Et Jacques se dirigea vers le collège de la rue de Monceau. A peine eut-il franchi le seuil de l'établissement qu'il se rencontra nez à nez avec un religieux de haute taille, vêtu avec une certaine élégance et portant à ses chaussures des boucles d'argent.

—Vous désirez, monsieur?...

—Voir le R. P. Coupessay, mon père.

—Le connaissez-vous, monsieur?

—Non, mon père.

—Eh bien! c'est moi, monsieur.

—Enchanté, mon père.

—Je vous écoute, je n'ai qu'une seconde...

—Veuillez m'excuser, mon père...

—Allez, allez, monsieur, dépêchons-nous, il y a cinq dames qui m'attendent au parloir.

—Vous avez dû recevoir une lettre de recommandation, me concernant et émanant de M. l'abbé de la Gloire-Dieu?...

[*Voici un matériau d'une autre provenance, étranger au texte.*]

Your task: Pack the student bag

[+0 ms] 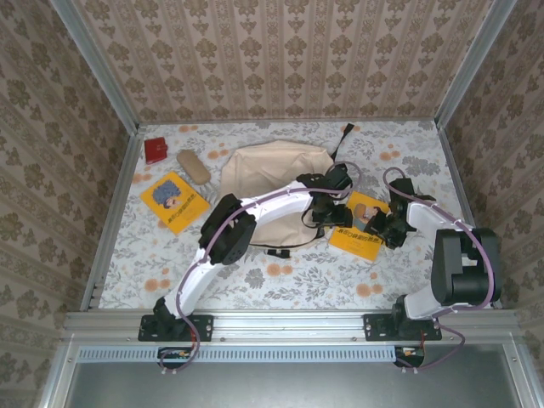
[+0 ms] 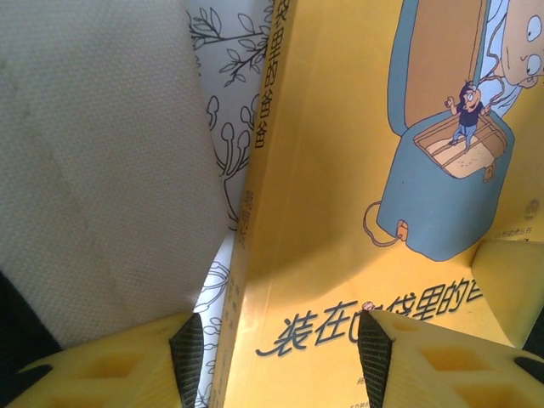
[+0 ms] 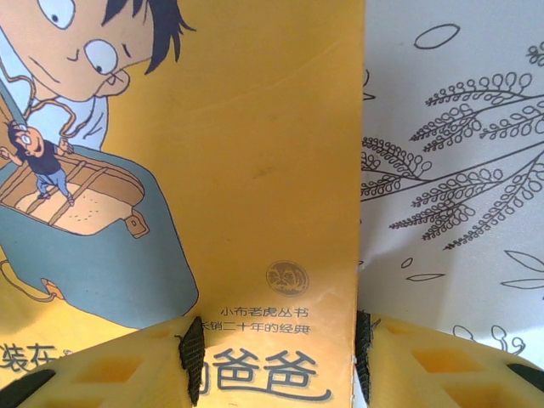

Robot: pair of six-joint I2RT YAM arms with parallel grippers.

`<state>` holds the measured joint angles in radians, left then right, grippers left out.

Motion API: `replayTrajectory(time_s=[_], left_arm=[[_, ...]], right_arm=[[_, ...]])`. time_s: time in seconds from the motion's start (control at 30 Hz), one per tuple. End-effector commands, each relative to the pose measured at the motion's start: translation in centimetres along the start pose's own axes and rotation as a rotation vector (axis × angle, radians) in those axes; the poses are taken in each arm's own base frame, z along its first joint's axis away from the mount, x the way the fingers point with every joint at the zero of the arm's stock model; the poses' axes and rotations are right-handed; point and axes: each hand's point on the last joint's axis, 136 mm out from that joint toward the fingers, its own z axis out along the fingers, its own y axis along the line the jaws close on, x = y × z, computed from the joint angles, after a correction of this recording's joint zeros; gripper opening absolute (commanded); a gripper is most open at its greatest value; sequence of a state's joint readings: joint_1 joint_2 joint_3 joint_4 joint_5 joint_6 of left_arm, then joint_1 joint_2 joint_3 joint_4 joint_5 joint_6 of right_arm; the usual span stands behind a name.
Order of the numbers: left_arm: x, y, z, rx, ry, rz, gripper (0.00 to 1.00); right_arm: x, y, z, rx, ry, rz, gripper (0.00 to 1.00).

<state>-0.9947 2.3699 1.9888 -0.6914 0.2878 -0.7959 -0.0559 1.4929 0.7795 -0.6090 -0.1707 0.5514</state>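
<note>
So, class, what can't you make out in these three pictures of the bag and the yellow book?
Top view: the left arm covers the student bag's near edge, hiding any opening there.
Left wrist view: a finger of the left pincer covers part of the yellow book's title.
Right wrist view: whether the right pincer grips the book is unclear.
Top view: the red item is too small to identify.

1. The left arm [image 1: 255,212] stretches forward and to the right, its wrist bent downward.
2. The left gripper [image 2: 280,357] points down, jaws partly apart.
3. The right arm [image 1: 450,255] is folded, its forearm leaning left.
4. The right gripper [image 3: 276,361] sits just right of the left gripper, jaws partly apart.
</note>
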Motion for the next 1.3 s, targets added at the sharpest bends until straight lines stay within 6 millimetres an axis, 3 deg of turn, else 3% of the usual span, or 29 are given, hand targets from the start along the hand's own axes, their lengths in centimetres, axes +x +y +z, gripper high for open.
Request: replayTrajectory(time_s=[0.0,0.13,0.33,0.67,0.8,1.03,1.13,1.27], left_arm=[[1.1,0.4,1.2,-0.029,0.046,-0.021,0.47],[1.4,0.4,1.8,-0.028,0.059,-0.019,0.37],[1.7,0.6,2.5,-0.023,0.078,-0.025,0.3],[1.8,0.7,3.0,-0.012,0.091,-0.018,0.25],[1.6,0.6,2.6,-0.006,0.083,-0.018,0.24],[0.0,-0.9,-0.1,0.04,0.011,0.011,0.27],[-1.1,-1.5,-2.3,0.06,-0.028,0.031,0.35],[-2.8,-1.3,-6.2,0.074,-0.086,0.056,0.48]], right_arm=[[0.6,0.2,-0.5,-0.001,0.033,-0.02,0.51],[0.9,1.3,-0.7,-0.05,0.05,-0.041,0.48],[1.5,4.0,-2.1,-0.084,0.068,-0.153,0.46],[1.0,4.0,-3.6,0.047,-0.008,-0.224,0.39],[1.0,4.4,-3.6,0.034,-0.01,-0.226,0.27],[0.5,4.3,-4.5,0.036,-0.062,-0.213,0.06],[-0.1,4.4,-5.9,0.029,-0.12,-0.212,0.0],[-0.8,4.9,-8.5,-0.009,-0.198,-0.217,0.0]])
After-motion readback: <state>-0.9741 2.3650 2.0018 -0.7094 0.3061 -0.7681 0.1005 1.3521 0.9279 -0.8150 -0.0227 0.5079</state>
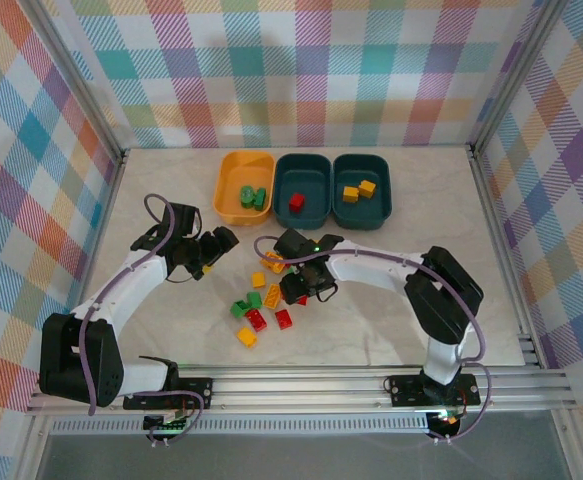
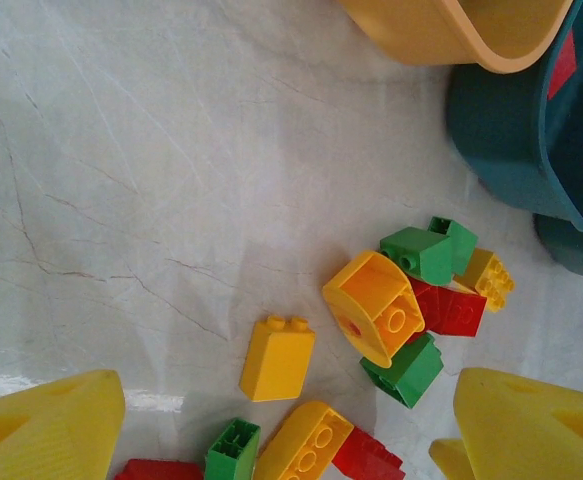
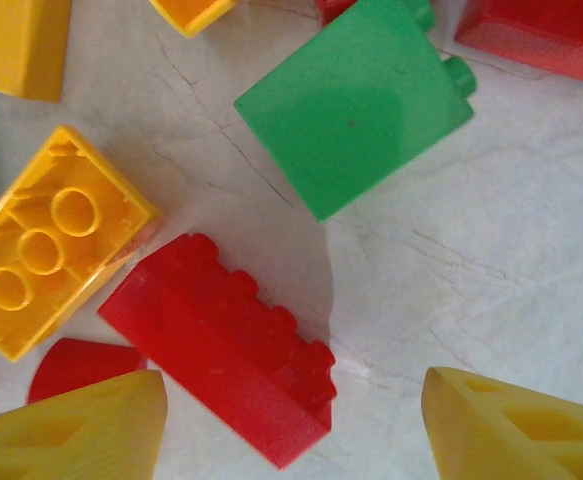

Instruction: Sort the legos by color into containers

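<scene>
Loose legos [image 1: 259, 309] in red, green and yellow lie in a pile at the table's middle. My right gripper [image 1: 301, 288] hovers low over the pile's right side, open. A long red brick [image 3: 221, 345] lies flat between its yellow fingertips [image 3: 81, 435], with a green brick [image 3: 356, 105] and a yellow brick [image 3: 51, 240] beyond. My left gripper [image 1: 214, 252] is open to the left of the pile, holding nothing. A yellow brick [image 2: 277, 357] lies ahead between its fingers [image 2: 531, 420]. An orange-yellow tub [image 1: 227, 195] holds green legos. The middle teal tub [image 1: 316, 195] holds a red one. The right teal tub [image 1: 381, 198] holds yellow ones.
The three tubs stand in a row at the back of the marble-patterned table [image 1: 421, 250]. Checkered walls enclose the back and both sides. In the left wrist view the orange-yellow tub's rim [image 2: 491, 50] and a teal tub [image 2: 531, 140] sit near the pile.
</scene>
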`<act>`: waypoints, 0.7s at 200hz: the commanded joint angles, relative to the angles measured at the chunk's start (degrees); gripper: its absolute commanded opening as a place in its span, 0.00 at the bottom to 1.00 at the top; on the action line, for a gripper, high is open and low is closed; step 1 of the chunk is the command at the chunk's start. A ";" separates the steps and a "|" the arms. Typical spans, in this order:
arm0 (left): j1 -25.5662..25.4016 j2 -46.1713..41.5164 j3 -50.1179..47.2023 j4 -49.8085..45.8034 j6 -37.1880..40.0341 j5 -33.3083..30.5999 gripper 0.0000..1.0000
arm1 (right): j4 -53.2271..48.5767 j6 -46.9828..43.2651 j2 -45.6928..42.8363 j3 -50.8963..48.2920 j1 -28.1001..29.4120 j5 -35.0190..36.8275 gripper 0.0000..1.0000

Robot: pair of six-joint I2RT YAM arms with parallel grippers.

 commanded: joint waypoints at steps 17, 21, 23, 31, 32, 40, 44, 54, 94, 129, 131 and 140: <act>-0.77 -1.35 1.62 -2.11 0.92 0.19 0.86 | -1.30 -7.95 5.12 2.48 0.16 1.66 0.67; -0.83 -1.53 1.68 -2.15 0.90 0.12 0.86 | -1.34 -8.06 5.53 2.67 0.13 1.84 0.65; -0.82 -1.50 1.65 -2.21 0.92 0.15 0.86 | -1.11 -8.13 5.70 2.82 0.14 1.91 0.65; -0.81 -1.72 1.77 -2.37 0.92 -0.21 0.86 | -0.69 -8.16 6.05 2.92 0.18 1.75 0.60; -0.81 -1.78 1.75 -2.42 0.94 -0.24 0.86 | -0.58 -8.12 6.05 2.89 0.16 1.72 0.59; -0.90 -1.88 1.79 -2.54 1.00 -0.52 0.86 | 0.60 -7.90 5.70 2.26 0.22 0.98 0.54; -0.97 -2.00 1.73 -2.55 0.93 -0.61 0.86 | 1.09 -7.86 5.48 1.85 0.23 0.48 0.52; -1.01 -1.91 1.69 -2.64 0.94 -0.71 0.86 | 1.92 -7.60 4.86 0.95 0.23 -0.10 0.51; -1.17 -1.06 1.51 -2.11 0.61 -0.63 0.86 | 4.03 -6.40 1.80 -1.50 0.23 -3.58 0.53; -1.36 -0.77 2.14 -2.11 0.56 -0.71 0.86 | 3.84 -5.89 -1.75 -0.52 0.23 -1.59 0.67; -1.35 -0.76 2.09 -2.13 0.60 -0.71 0.86 | 3.62 -5.85 -1.83 -0.31 0.25 -1.15 0.67; -1.40 -0.82 2.22 -2.11 0.57 -0.88 0.86 | 2.98 -5.66 -1.86 0.54 0.22 -0.17 0.68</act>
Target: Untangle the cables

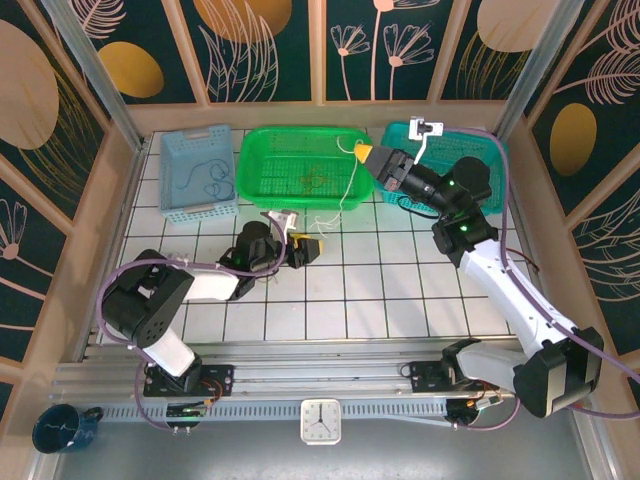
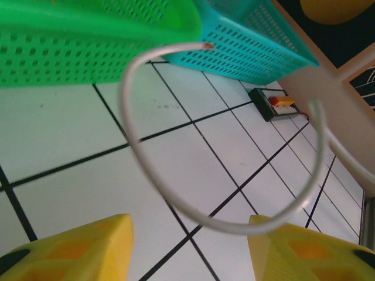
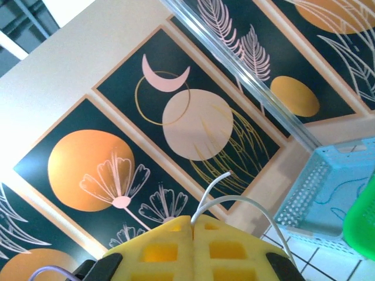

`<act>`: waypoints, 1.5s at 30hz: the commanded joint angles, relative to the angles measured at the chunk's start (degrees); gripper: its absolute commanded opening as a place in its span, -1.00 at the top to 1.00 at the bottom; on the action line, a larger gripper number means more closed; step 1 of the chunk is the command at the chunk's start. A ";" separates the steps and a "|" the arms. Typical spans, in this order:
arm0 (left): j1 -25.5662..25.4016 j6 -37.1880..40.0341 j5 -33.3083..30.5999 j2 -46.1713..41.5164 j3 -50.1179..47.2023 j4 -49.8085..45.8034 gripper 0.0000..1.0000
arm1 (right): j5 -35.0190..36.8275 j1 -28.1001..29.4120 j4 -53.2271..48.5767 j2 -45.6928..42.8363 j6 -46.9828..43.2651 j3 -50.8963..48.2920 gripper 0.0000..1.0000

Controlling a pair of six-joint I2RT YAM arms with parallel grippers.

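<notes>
My right gripper (image 1: 366, 154) hangs above the right end of the green basket (image 1: 262, 192), shut on a whitish cable (image 1: 356, 185). In the right wrist view the yellow pads (image 3: 234, 252) meet at the gripper's tip (image 3: 192, 222) and the cable (image 3: 241, 198) comes out there, with one short end and one long arc. The cable drops to the tiles near my left gripper (image 1: 312, 247), which lies low in front of the green basket. In the left wrist view that gripper (image 2: 190, 246) is open, and the cable (image 2: 163, 192) loops just ahead of its fingers, unheld. A dark cable (image 1: 205, 180) lies in the blue basket (image 1: 172, 205), and a tan-gold cable (image 1: 314, 182) lies in the green basket.
A teal basket (image 1: 497, 160) stands at the back right, behind the right arm; its wall (image 2: 258, 47) shows beside the green basket (image 2: 88, 47). The booth's walls close in on three sides. White tiles lie between the baskets and the arm bases.
</notes>
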 commanded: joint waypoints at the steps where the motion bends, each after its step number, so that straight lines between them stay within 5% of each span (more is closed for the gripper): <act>1: 0.38 3.12 0.52 -1.84 2.19 -2.84 -0.09 | -2.77 0.23 5.19 -0.70 2.79 0.88 1.00; 23: 0.19 19.00 -4.14 -13.76 -2.33 -3.28 -0.38 | -2.63 4.11 4.22 0.92 2.20 1.61 1.00; 45: -0.47 13.98 3.38 -11.34 -2.17 0.95 -0.42 | -1.44 10.33 4.46 4.60 1.14 4.60 1.00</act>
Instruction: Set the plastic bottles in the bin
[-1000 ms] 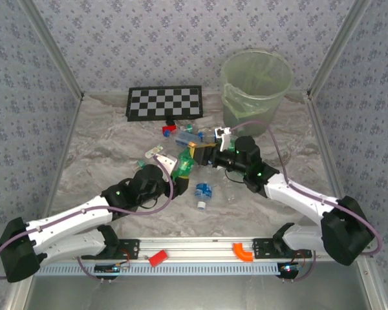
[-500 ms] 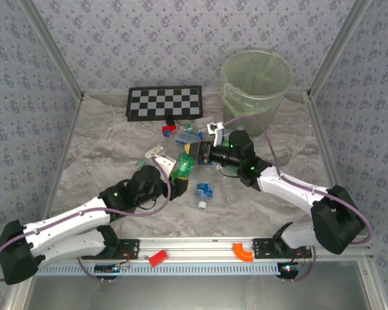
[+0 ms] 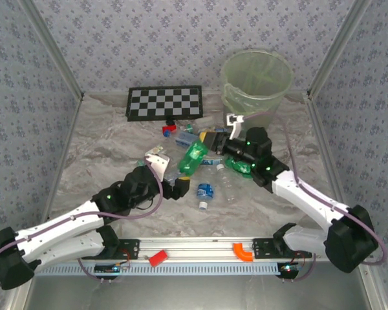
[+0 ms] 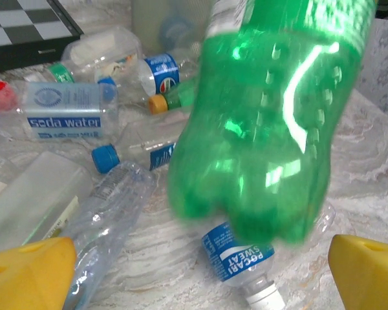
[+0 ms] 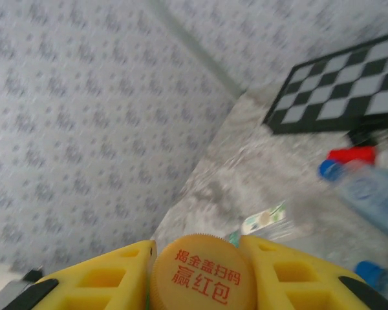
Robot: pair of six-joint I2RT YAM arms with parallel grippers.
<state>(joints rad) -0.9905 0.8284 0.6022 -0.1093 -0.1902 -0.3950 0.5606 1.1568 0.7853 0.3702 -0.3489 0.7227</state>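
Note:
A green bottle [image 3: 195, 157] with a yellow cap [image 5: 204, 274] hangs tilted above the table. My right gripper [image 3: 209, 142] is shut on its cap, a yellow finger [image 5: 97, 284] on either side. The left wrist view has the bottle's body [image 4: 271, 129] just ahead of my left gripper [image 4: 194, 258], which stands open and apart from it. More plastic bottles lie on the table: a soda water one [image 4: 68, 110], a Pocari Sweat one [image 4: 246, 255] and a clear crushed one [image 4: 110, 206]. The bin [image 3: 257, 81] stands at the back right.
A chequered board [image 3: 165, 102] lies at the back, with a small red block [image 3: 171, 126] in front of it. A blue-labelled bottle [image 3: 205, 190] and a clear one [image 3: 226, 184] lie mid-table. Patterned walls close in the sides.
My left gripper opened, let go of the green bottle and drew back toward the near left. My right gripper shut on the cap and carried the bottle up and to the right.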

—Ah! Oui... La Gloire-Dieu... La Gloire-Dieu...

—Je désirerais donner des leçons dans votre établissement.

Le P. Coupessay qui jusqu'alors avait affecté de ne pas regarder le jeune homme, le toisa dédaigneusement de la tête aux pieds. Il ne prit point garde à l'expression énergiquement intelligente du postulant et remarqua seulement ses habits râpés et ses bottines éculées... Il répondit sèchement: «Impossible... impossible. Mes cadres sont complets... vous repasserez.» Et il tourna prestement les talons pour entrer au parloir où plusieurs dames se précipitèrent vers lui avec une série de frou-frous retentissants. Mérigue en sortant put entendre ces bouts de phrases: Mon Révérend Père...—Bien chère madame...—Cuistre! murmura-t-il en haussant les épaules, et il regagna la rue des Saints-Pères. Après avoir réintégré son domicile, il mangea un petit pain avec deux ronds de saucisson et avala une gorgée d'eau à son broc. Il appelait cela dîner. Comme il achevait son festin de Balthazar, un violent coup de sonnette retentit à sa porte! C'était son ami le baron de Sermèze.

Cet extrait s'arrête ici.